Living with a Disease of Exclusion
Dissatisfied with her respiratory condition, Gladys Swensrud investigated an alternative ventilator and convinced her HMO of its effectiveness to treat others.
Gladys Swensrud contracted polio in 1952 when she was 3 years old. To this day, she still has no idea where she came in contact with poliovirus. But growing up in a Quonset hut in the middle of an orange grove in Escondido, California, she’s certain she didn’t have to venture far to find it.
She remembers being totally paralyzed and placed in a hospital bed with iron railings in San Diego’s County Hospital. The bed faced a window so her family could peer back at her during Swensrud’s two-month stay. Her mother was the only family member allowed face-to-face contact, which was limited to 15 minutes, once a week.
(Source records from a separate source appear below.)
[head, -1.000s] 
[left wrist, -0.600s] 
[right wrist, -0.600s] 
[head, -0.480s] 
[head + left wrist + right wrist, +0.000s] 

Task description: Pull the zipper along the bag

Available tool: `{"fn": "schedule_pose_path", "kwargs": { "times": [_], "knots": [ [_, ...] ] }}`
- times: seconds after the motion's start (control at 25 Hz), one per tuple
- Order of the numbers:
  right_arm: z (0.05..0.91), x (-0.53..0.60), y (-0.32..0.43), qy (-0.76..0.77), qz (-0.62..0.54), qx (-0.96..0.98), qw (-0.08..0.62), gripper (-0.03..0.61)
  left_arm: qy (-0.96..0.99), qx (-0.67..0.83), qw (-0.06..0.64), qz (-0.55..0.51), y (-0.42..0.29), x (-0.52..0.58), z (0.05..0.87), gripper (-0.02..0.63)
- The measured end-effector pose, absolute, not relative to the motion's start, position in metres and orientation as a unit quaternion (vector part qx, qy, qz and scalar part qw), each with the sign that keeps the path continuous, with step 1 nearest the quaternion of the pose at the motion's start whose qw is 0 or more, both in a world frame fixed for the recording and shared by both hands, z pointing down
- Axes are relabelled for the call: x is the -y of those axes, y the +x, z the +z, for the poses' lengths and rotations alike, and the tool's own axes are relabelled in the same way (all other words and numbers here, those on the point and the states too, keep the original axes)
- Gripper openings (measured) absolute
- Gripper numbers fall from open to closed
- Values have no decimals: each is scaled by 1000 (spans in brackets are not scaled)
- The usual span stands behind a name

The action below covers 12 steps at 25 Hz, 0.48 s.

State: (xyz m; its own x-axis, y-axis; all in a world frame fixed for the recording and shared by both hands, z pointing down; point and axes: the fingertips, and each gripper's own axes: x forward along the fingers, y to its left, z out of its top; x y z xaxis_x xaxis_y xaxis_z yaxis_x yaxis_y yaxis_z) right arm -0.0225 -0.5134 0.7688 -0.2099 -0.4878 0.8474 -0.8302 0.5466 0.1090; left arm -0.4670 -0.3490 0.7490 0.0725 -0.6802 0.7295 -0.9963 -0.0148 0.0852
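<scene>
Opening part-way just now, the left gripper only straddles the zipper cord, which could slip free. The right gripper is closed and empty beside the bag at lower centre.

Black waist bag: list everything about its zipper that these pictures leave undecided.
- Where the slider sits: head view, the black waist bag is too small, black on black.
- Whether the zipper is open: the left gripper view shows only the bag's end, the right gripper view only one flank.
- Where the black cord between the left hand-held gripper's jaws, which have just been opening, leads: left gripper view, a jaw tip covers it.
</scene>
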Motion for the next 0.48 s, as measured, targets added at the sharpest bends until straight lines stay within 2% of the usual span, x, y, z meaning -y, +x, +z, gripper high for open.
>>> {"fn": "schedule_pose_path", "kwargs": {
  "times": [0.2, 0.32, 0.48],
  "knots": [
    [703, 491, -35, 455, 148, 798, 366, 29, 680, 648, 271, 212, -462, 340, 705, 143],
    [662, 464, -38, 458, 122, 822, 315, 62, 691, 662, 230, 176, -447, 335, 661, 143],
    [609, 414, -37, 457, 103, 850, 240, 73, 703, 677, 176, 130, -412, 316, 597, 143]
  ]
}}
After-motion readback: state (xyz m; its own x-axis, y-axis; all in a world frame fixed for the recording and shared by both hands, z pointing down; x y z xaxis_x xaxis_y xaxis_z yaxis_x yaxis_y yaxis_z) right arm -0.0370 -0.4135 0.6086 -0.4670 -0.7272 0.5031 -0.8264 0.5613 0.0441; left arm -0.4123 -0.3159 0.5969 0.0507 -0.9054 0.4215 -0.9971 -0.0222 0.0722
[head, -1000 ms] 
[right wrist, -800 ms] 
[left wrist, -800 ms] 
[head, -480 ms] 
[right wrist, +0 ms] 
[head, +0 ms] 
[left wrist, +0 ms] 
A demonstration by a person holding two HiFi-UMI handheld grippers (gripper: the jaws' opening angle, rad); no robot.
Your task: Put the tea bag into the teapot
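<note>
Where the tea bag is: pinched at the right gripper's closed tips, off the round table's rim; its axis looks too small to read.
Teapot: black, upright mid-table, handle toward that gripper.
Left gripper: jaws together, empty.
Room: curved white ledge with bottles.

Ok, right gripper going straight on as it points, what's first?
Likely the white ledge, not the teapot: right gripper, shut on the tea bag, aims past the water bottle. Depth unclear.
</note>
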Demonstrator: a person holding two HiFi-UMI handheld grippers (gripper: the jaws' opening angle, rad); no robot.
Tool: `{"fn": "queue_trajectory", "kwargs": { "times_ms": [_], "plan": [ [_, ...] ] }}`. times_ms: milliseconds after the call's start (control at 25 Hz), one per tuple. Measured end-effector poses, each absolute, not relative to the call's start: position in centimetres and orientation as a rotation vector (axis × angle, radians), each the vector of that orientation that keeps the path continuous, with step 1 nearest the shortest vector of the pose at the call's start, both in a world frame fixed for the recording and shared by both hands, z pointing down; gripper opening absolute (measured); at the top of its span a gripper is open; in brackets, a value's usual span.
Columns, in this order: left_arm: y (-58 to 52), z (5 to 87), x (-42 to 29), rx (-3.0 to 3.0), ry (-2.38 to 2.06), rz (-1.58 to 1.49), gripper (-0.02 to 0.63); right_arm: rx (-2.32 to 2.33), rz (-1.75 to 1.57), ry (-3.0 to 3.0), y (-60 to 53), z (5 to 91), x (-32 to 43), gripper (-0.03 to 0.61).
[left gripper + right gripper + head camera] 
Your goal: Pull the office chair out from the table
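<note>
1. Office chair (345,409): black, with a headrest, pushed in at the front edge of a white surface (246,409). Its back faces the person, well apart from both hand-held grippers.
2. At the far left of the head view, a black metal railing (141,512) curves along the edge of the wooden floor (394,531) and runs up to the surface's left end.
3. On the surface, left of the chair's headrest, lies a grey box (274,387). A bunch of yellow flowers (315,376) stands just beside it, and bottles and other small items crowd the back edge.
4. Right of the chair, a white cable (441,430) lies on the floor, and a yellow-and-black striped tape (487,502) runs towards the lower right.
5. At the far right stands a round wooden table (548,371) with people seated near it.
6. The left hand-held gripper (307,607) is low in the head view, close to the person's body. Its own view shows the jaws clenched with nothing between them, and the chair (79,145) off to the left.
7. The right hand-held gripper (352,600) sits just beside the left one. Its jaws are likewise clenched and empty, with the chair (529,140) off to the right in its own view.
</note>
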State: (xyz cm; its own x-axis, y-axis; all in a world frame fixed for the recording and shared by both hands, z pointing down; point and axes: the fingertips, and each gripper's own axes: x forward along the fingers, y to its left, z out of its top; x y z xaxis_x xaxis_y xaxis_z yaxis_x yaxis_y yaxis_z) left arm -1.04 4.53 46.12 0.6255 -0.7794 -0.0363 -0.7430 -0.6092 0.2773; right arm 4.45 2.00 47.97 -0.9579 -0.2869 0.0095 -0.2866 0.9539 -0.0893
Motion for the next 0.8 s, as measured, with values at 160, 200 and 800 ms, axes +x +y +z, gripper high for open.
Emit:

She received the Sister Kenny treatment, which consisted of hot compresses and gentle exercise of the paralyzed leg and arm muscles. Warm bath dips were also part of her polio treatment while hospitalized. Rehab sessions to strengthen her weakened muscles continued at home until she recovered. She lived normally with little-to-no visual effects of polio until 2000 when she began to experience muscle and respiratory issues. Like many Post-Polio Syndrome (PPS) patients, she says she was not tested properly for her respiratory problems and was placed on the wrong treatment program. Unsatisfied, Swensrud relied upon the same drive and determination that enabled her to walk again as a young girl to research alternative treatments.
She discovered that using a bi-level (S/T) ventilator, one that provides pressure settings – higher for inspiratory and lower for expiratory for ease of exhalation – stabilized and improved her health. After working for three years to convince her doctors, Kaiser Permanente in San Diego adopted the treatment and created its Neuromuscular Respiratory Program, which is in the process of being expanded to Kaiser hospitals throughout Southern California. “There’s no doubt in my mind that the biggest misconception is that if you weren’t in an iron lung, you can’t have the respiratory problems that go with polio,” Swensrud says. “That is totally not the case.”